• Task description: Every line of the listing that holds the word "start" should be returned.

• Data segment:
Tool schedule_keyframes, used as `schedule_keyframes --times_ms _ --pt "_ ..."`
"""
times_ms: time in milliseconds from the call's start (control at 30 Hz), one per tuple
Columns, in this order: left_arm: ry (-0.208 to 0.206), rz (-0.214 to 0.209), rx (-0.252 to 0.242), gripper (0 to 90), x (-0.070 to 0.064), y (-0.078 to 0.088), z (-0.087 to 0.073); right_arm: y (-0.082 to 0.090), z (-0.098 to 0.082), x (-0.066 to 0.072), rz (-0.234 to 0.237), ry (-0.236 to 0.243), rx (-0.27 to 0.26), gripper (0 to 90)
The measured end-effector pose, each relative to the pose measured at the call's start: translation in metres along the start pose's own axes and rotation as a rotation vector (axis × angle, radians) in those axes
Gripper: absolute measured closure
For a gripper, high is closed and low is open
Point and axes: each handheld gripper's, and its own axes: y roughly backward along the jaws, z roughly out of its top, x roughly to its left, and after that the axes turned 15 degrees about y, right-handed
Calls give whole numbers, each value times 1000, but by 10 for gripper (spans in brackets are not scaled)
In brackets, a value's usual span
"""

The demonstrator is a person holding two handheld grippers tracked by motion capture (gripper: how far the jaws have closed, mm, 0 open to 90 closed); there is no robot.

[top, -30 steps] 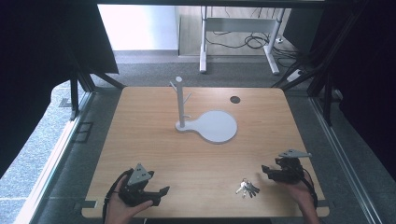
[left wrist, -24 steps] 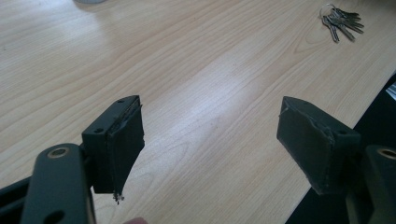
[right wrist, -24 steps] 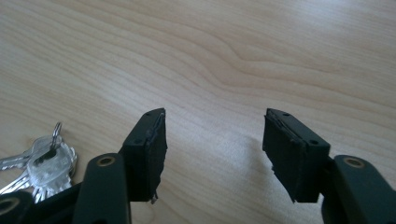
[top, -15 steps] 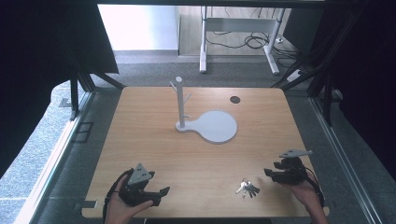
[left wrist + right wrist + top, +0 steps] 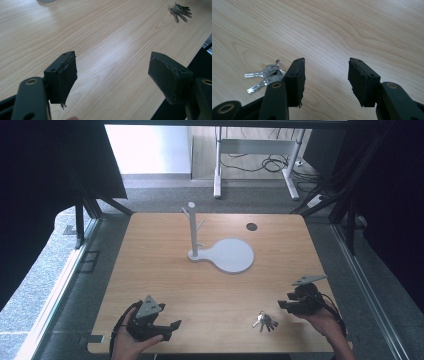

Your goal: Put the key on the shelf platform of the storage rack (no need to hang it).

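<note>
Nothing grabbed yet: keys [image 5: 265,321] lie flat near the table's [image 5: 165,270] front edge, my right gripper [image 5: 286,305] just beside them, jaws half-open after closing some, empty; left gripper [image 5: 172,330] wide, idle; stand [image 5: 193,231] bare.

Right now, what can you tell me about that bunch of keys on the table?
The bunch of keys is a handful of silvery metal keys on a ring, fanned out and lying flat on the pale wooden table near its front edge. It rests just left of the right tool, whose open jaws are off to one side of it. Nothing touches the bunch of keys except the table.
</note>
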Motion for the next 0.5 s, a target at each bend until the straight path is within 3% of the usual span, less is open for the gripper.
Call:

• Task result:
times_ms: time in milliseconds from the call's start (control at 30 Hz), one per tuple
The measured end-effector pose, each relative to the pose measured at the call's start: translation in metres along the start pose's own axes and rotation as a rotation vector (axis × angle, radians) in those axes

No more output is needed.